### EXERCISE
An exact copy of every record is needed.

### SOURCE INFORMATION
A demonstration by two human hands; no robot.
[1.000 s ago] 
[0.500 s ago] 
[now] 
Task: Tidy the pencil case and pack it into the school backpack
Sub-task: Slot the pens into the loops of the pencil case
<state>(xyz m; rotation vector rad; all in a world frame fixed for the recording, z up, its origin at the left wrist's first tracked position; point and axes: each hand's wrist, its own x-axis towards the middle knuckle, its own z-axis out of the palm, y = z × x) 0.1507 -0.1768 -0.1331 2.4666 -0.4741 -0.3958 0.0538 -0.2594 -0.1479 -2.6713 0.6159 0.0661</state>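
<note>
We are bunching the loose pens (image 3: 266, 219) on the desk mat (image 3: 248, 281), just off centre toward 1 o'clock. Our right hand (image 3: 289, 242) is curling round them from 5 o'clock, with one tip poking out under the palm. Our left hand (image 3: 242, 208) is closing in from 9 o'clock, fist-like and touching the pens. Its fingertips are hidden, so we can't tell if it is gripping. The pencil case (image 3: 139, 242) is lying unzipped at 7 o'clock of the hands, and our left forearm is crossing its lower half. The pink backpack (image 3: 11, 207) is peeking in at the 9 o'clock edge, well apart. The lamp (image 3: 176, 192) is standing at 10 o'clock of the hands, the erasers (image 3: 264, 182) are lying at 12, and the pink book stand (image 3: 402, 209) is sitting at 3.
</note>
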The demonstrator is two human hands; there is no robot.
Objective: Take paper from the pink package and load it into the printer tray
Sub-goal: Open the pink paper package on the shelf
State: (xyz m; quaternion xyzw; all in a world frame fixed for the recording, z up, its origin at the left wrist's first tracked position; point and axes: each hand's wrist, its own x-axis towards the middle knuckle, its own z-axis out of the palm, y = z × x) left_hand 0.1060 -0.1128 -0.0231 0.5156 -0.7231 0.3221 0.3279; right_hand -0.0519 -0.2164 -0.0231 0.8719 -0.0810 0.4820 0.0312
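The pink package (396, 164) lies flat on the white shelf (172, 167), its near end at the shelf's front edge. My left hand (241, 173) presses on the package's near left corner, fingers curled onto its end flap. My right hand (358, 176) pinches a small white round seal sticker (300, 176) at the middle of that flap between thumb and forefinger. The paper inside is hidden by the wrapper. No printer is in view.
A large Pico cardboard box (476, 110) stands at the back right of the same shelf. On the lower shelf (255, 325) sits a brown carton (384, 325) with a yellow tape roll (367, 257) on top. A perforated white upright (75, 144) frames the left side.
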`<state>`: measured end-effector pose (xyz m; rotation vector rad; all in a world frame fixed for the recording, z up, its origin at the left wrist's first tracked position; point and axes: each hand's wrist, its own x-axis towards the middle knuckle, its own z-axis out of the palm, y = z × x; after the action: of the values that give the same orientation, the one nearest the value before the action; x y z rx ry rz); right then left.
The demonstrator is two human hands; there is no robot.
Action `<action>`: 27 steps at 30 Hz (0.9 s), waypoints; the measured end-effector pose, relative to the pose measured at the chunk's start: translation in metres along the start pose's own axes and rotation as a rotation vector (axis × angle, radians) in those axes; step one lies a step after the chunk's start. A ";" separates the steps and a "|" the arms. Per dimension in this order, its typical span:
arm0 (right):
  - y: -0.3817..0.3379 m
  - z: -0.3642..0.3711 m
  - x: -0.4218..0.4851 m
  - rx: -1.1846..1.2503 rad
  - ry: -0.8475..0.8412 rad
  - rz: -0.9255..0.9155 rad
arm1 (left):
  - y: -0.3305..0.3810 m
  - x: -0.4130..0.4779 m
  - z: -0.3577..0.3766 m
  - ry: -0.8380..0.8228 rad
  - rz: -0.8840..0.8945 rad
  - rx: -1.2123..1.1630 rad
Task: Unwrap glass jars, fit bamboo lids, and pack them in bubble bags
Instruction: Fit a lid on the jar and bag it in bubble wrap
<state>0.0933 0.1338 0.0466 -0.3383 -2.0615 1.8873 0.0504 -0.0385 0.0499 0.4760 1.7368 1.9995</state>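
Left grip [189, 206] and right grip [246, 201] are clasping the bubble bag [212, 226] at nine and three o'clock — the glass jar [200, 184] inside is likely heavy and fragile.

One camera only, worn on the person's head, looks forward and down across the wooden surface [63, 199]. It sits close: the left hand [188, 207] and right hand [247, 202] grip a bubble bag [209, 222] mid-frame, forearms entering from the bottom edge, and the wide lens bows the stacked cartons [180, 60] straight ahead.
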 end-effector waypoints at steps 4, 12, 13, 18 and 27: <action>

### REPLY
A demonstration by two human hands; no robot.
[1.000 s ago] 
[0.500 s ago] 
[now] 
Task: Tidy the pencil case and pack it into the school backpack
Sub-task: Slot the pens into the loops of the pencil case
<state>(xyz m; rotation vector rad; all in a world frame fixed for the recording, z up, its origin at the left wrist's first tracked position; point and axes: each hand's wrist, its own x-axis towards the middle knuckle, its own z-axis out of the palm, y = z × x) 0.1507 -0.1768 -0.1331 2.4666 -0.4741 -0.3958 0.0538 -0.2594 -0.1479 -2.6713 0.6159 0.0661</state>
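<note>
We are bunching the loose pens (image 3: 266, 219) on the desk mat (image 3: 248, 281), just off centre toward 1 o'clock. Our right hand (image 3: 289, 242) is curling round them from 5 o'clock, with one tip poking out under the palm. Our left hand (image 3: 242, 208) is closing in from 9 o'clock, fist-like and touching the pens. Its fingertips are hidden, so we can't tell if it is gripping. The pencil case (image 3: 139, 242) is lying unzipped at 7 o'clock of the hands, and our left forearm is crossing its lower half. The pink backpack (image 3: 11, 207) is peeking in at the 9 o'clock edge, well apart. The lamp (image 3: 176, 192) is standing at 10 o'clock of the hands, the erasers (image 3: 264, 182) are lying at 12, and the pink book stand (image 3: 402, 209) is sitting at 3.
</note>
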The demonstrator is two human hands; there is no robot.
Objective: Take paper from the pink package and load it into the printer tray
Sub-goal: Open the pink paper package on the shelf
State: (xyz m; quaternion xyzw; all in a world frame fixed for the recording, z up, its origin at the left wrist's first tracked position; point and axes: each hand's wrist, its own x-axis towards the middle knuckle, its own z-axis out of the palm, y = z × x) left_hand 0.1060 -0.1128 -0.0231 0.5156 -0.7231 0.3221 0.3279; right_hand -0.0519 -0.2164 -0.0231 0.8719 -0.0810 0.4820 0.0312
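The pink package (396, 164) lies flat on the white shelf (172, 167), its near end at the shelf's front edge. My left hand (241, 173) presses on the package's near left corner, fingers curled onto its end flap. My right hand (358, 176) pinches a small white round seal sticker (300, 176) at the middle of that flap between thumb and forefinger. The paper inside is hidden by the wrapper. No printer is in view.
A large Pico cardboard box (476, 110) stands at the back right of the same shelf. On the lower shelf (255, 325) sits a brown carton (384, 325) with a yellow tape roll (367, 257) on top. A perforated white upright (75, 144) frames the left side.
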`<state>`: measured end-effector pose (xyz m; rotation vector rad; all in a world frame fixed for the recording, z up, its origin at the left wrist's first tracked position; point and axes: each hand's wrist, its own x-axis towards the middle knuckle, its own z-axis out of the palm, y = z × x; after the action: of the values that give the same orientation, the one nearest the value before the action; x y z rx ry rz); right then left.
The demonstrator is two human hands; there is no robot.
Action `<action>`: 27 steps at 30 Hz (0.9 s), waypoints; the measured end-effector pose, relative to the pose measured at the chunk's start: translation in metres along the start pose's own axes and rotation as a rotation vector (axis × angle, radians) in those axes; step one lies a step after the chunk's start. A ";" separates the steps and a "|" the arms. Per dimension in this order, its typical span:
arm0 (right):
  - y: -0.3817..0.3379 m
  - z: -0.3642..0.3711 m
  - x: -0.4218..0.4851 m
  - rx: -1.1846..1.2503 rad
  - ry: -0.8475..0.8412 rad
  - rz: -0.9255..0.9155 rad
arm1 (left):
  - y: -0.3305..0.3810 m
  - x: -0.4130..0.4779 m
  - z: -0.3577..0.3766 m
  - ry: -0.8380..0.8228 rad
  - rz: -0.8840..0.8945 rad
  - rx: -1.2123..1.1630 rad
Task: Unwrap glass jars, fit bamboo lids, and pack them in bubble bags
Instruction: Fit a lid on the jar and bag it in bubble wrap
<state>0.0933 0.1338 0.0466 -0.3383 -2.0615 1.8873 0.0504 -0.0385 0.0499 0.4760 1.7368 1.9995</state>
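Left grip [189, 206] and right grip [246, 201] are clasping the bubble bag [212, 226] at nine and three o'clock — the glass jar [200, 184] inside is likely heavy and fragile.

One camera only, worn on the person's head, looks forward and down across the wooden surface [63, 199]. It sits close: the left hand [188, 207] and right hand [247, 202] grip a bubble bag [209, 222] mid-frame, forearms entering from the bottom edge, and the wide lens bows the stacked cartons [180, 60] straight ahead.
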 end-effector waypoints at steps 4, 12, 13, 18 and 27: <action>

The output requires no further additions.